Open Source

llama.cpp benchmark native vs. non native NVFP4 on Blackwell - summary

Native NVFP4 in llama.cpp b8967 speeds up prefill by up to 68% on Blackwell.

Deep Dive

A detailed benchmark of llama.cpp on an NVIDIA RTX 5090 with an AMD Ryzen 9 9950X3D tested two builds: b8966 (without native NVFP4) and b8967 (with native NVFP4 support) using the Qwen3.6-27B-NVFP4 model (17.50 GiB, 26.90B parameters). The results show a significant improvement in prompt processing performance with native NVFP4, ranging from 42.6% to 68.3% faster depending on prompt length and context size. For example, at pp512 (512 tokens processed), throughput jumped from 3295.10 t/s to 5546.93 t/s, a 68.3% gain. At longer contexts like d32768, the advantage was still substantial at 43.6% faster (2479.39 t/s vs 3560.58 t/s). The average uplift across all tested scenarios was roughly 57%.

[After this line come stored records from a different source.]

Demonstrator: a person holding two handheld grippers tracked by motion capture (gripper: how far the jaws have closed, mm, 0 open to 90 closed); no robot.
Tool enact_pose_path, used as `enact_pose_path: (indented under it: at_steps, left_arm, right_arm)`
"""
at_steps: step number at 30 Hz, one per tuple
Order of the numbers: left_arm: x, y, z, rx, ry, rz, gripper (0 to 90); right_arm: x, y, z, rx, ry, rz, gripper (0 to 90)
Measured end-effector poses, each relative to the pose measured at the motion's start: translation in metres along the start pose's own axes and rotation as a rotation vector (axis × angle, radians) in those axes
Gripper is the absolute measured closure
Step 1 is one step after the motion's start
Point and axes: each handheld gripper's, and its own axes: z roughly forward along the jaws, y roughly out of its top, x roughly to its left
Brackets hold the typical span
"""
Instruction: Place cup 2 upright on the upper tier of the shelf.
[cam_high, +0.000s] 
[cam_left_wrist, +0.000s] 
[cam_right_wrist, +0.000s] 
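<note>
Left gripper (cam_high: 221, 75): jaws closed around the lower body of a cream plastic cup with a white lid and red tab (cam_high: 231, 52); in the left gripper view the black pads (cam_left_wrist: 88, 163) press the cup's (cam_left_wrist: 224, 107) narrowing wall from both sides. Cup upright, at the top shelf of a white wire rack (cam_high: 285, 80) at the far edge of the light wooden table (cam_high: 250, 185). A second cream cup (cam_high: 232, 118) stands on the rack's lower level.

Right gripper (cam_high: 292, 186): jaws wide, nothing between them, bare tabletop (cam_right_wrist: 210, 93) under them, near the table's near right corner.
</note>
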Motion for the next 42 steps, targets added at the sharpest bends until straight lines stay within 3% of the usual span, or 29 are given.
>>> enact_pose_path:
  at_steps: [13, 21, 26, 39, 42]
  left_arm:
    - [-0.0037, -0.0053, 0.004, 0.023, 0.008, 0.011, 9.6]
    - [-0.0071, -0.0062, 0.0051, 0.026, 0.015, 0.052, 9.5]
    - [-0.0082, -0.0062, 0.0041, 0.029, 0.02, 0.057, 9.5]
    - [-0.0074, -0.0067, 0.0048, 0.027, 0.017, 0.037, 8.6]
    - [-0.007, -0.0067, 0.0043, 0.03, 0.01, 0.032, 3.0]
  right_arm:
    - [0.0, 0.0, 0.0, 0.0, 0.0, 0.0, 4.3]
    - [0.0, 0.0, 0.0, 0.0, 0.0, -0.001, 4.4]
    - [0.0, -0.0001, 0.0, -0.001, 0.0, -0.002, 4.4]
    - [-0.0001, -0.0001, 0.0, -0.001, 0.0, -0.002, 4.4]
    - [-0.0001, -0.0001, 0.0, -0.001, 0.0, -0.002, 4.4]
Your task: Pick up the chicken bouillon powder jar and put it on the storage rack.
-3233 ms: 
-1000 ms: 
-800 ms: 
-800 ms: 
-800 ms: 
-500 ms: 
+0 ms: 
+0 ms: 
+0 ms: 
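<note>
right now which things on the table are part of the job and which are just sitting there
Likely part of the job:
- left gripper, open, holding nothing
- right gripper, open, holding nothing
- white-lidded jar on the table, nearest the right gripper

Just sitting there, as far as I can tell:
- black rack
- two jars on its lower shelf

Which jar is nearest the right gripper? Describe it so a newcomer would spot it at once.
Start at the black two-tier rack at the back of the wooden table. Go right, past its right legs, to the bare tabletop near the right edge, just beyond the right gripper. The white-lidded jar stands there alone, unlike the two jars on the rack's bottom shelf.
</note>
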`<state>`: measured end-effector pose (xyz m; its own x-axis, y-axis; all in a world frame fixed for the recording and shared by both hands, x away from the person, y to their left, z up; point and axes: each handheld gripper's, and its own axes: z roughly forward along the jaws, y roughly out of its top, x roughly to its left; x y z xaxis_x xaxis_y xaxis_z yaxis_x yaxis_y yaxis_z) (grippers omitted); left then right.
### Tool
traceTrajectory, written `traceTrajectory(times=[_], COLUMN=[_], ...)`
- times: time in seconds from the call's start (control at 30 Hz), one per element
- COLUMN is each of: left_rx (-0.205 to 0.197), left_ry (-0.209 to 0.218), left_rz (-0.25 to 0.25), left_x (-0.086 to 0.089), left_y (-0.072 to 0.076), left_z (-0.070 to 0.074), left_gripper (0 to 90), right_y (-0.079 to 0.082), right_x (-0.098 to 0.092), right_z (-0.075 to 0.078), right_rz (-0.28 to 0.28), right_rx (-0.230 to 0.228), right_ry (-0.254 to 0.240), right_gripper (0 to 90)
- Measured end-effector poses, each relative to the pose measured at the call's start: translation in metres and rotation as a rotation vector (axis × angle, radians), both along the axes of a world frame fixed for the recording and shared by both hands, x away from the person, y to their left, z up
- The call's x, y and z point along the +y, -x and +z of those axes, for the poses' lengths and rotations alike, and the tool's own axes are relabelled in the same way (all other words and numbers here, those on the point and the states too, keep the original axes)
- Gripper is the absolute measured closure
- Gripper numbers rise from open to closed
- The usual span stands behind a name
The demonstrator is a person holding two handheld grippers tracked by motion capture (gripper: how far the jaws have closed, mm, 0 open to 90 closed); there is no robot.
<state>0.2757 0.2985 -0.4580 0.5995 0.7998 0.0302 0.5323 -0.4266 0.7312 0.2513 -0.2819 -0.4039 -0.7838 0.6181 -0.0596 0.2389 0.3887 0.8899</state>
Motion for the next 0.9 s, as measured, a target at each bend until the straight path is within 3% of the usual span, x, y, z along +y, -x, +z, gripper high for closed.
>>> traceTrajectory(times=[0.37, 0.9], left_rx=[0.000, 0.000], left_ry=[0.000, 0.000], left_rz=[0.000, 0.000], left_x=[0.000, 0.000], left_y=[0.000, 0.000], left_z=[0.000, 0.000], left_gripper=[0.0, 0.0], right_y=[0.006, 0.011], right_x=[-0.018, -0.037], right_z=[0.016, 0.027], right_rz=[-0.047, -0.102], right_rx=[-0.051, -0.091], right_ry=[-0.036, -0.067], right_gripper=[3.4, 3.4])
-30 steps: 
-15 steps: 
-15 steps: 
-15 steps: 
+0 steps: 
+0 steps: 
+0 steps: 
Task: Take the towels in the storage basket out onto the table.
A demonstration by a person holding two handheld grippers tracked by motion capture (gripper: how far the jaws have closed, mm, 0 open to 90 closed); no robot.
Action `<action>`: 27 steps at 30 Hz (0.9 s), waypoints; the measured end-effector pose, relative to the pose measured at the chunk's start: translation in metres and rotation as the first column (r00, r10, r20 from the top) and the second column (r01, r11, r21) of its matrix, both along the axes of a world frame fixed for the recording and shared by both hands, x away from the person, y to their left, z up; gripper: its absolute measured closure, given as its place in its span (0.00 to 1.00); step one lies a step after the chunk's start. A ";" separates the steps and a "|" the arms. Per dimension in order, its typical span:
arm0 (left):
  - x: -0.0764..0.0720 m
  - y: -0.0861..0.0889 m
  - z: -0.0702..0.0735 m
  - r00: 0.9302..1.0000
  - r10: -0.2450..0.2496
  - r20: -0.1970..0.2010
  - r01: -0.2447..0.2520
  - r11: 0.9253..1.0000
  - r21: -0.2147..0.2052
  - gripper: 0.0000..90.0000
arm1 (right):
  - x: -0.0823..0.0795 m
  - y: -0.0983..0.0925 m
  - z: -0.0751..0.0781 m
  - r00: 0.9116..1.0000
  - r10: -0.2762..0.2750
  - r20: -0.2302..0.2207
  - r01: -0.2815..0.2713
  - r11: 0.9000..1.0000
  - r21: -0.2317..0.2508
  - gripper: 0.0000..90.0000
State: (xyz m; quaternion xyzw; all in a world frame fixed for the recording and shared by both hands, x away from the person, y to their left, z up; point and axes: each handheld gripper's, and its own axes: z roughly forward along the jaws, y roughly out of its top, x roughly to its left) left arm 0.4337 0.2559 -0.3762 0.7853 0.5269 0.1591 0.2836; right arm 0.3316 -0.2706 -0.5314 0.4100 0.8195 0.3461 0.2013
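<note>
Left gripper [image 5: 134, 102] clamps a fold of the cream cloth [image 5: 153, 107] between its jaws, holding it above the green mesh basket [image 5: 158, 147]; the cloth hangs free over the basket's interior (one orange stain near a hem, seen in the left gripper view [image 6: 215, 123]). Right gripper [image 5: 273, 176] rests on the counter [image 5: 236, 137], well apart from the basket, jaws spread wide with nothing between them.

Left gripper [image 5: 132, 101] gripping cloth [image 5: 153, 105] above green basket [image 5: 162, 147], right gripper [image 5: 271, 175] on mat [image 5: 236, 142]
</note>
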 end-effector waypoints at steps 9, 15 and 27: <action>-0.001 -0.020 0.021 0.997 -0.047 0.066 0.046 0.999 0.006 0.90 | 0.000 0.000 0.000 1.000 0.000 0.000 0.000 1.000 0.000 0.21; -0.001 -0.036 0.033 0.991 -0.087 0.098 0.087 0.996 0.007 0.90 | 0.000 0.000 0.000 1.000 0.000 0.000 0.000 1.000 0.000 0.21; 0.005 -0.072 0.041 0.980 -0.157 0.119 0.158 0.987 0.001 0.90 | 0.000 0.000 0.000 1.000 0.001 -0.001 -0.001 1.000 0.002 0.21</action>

Token generation speed, however, remained effectively identical between the two builds, with both achieving around 73 t/s at base context and gradually declining to ~67 t/s at d32768. The tiny differences were within benchmark noise (e.g., -0.1% to 0.0%). This indicates that native NVFP4 primarily accelerates the prefill phase (prompt ingestion) without affecting autoregressive decoding. Practical impacts include faster responses for RAG workloads, document analysis, and code-heavy prompts where large contexts are processed upfront, while normal chat generation feels unchanged once generation starts. Both builds showed similar context length scaling, with generation speed dropping about 9% from base to d32768.

Key Points
  • Native NVFP4 in llama.cpp b8967 improves prompt processing by 43–68% (avg 57%) on RTX 5090.
  • Token generation speed unchanged at ~73 t/s, with no meaningful difference between builds.
  • Largest gains at short/medium contexts (up to 1.7x faster); still 1.43x faster at long contexts (d32768).

Why It Matters

Faster prompt processing on Blackwell GPUs boosts RAG and document analysis without sacrificing generation speed.